All of the three major classes of lipids that accumulate in lesions (phospholipids, cholesterol,
and cholesterol esters) are water insoluble. Phospholipids and cholesterol esters are almost
mutually insoluble, but cholesterol, a crystalline solid at 37 degrees C, has considerable
solubility in phospholipid bilayers and cholesterol esters. In normal infant intima, cholesterol
is solubilized by phospholipid membranes.

Hepatic steatosis is defined as intrahepatic fat of at least 5% of liver weight. Simple

accumulation of triacylglycerols in the liver could be hepatoprotective; however, prolonged
hepatic lipid storage may lead to liver metabolic dysfunction, inflammation, and advanced
forms of nonalcoholic fatty liver disease and is a risk factor for progression into disease. Liver
steatosis is graded based on the percentage of fat within the hepatocytes: grade 0 (healthy,
<5%), grade 1 (mild, 5%-33%), grade 2 (moderate, 34%-66%), and grade 3 (severe, >66%)

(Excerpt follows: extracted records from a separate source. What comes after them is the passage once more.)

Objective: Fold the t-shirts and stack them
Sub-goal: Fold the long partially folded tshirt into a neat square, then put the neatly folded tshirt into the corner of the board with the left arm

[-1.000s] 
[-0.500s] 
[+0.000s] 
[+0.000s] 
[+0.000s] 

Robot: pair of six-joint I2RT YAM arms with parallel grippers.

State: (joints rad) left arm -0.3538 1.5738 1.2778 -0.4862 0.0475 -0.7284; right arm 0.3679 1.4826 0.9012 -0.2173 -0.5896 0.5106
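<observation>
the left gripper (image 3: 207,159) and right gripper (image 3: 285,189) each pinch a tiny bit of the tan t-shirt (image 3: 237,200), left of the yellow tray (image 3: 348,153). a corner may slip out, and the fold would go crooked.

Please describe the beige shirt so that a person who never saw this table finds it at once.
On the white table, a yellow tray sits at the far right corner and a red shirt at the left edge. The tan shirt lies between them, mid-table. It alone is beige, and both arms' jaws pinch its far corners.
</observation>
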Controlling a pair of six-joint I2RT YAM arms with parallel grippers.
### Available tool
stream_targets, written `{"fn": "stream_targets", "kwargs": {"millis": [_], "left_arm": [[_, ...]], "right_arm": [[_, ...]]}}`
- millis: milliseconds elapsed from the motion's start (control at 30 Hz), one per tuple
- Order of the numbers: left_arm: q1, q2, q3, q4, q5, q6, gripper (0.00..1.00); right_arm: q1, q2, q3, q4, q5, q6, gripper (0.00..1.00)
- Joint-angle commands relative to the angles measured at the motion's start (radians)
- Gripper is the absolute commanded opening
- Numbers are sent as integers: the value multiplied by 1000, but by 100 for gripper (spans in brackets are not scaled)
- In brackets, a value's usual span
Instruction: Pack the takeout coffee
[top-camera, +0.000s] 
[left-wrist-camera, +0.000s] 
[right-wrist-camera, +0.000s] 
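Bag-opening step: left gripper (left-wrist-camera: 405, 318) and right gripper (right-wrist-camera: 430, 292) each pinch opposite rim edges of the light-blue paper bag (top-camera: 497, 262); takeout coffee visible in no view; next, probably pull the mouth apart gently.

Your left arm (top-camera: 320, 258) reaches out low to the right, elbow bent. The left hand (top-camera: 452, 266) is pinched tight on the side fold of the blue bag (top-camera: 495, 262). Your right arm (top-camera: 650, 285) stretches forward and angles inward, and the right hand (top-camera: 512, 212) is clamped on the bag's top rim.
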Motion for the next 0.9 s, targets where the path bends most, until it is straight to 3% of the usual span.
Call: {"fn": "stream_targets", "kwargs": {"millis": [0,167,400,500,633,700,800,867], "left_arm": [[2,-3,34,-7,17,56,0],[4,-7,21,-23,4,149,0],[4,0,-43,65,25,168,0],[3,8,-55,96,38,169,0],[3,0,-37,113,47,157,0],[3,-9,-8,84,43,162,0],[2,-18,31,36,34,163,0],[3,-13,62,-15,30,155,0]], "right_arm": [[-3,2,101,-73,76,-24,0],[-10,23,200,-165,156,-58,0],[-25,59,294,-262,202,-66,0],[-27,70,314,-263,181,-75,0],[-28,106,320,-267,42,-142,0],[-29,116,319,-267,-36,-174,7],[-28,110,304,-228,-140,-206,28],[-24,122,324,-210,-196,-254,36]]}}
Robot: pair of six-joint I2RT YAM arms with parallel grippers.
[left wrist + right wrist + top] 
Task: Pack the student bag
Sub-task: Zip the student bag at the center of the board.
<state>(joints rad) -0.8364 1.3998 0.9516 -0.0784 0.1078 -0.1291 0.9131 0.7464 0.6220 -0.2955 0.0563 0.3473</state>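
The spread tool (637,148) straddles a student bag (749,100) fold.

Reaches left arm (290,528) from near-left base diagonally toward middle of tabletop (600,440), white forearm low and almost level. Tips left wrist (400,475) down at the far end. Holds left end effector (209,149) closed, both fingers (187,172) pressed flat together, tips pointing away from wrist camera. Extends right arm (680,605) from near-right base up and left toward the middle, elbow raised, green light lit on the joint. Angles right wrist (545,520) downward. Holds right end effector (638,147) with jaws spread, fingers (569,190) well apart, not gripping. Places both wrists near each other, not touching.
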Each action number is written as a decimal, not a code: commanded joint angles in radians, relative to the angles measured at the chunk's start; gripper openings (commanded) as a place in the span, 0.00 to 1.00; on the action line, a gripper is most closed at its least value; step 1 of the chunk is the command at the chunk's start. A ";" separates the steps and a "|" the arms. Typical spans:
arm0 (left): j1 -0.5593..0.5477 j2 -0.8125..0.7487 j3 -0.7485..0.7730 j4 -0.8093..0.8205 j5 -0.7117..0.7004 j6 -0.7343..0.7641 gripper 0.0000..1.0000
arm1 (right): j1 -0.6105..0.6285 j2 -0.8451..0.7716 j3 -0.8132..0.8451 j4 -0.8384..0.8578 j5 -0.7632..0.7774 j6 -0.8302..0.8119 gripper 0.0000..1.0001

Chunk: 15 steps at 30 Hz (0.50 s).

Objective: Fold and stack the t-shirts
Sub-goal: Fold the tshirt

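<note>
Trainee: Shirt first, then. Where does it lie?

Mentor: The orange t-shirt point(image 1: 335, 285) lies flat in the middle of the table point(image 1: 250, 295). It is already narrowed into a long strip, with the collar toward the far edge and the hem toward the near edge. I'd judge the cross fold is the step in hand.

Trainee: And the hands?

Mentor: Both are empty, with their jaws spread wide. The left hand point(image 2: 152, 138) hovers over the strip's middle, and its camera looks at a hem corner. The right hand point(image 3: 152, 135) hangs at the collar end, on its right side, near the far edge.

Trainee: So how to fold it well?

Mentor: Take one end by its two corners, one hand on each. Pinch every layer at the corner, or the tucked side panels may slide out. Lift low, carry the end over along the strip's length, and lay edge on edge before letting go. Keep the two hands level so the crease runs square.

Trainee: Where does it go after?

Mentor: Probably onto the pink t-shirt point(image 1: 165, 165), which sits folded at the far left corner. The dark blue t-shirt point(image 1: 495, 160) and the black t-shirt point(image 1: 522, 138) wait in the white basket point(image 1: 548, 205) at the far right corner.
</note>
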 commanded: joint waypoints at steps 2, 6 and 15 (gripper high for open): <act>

The amount of fatty acid in the liver depends on the balance between the processes of delivery
and removal. The size of triglyceride droplets (macrovesicular or microvesicular) may be an
indication to the underlying cause of the accumulation. Usually 'fatty liver disease', is referring
to diseases that are characterized by predominantly large droplet steatosis (macrovesicular
steatosis), or mixed large and small droplet steatosis. Potential pathophysiologic mechanisms
for fatty liver include the following:
 Decreased mitochondrial fatty acid beta-oxidation
 Increased endogenous fatty acid synthesis or enhanced delivery of fatty acids to the liver
 Deficient incorporation or export of triglycerides as very low-density lipoprotein (VLDL)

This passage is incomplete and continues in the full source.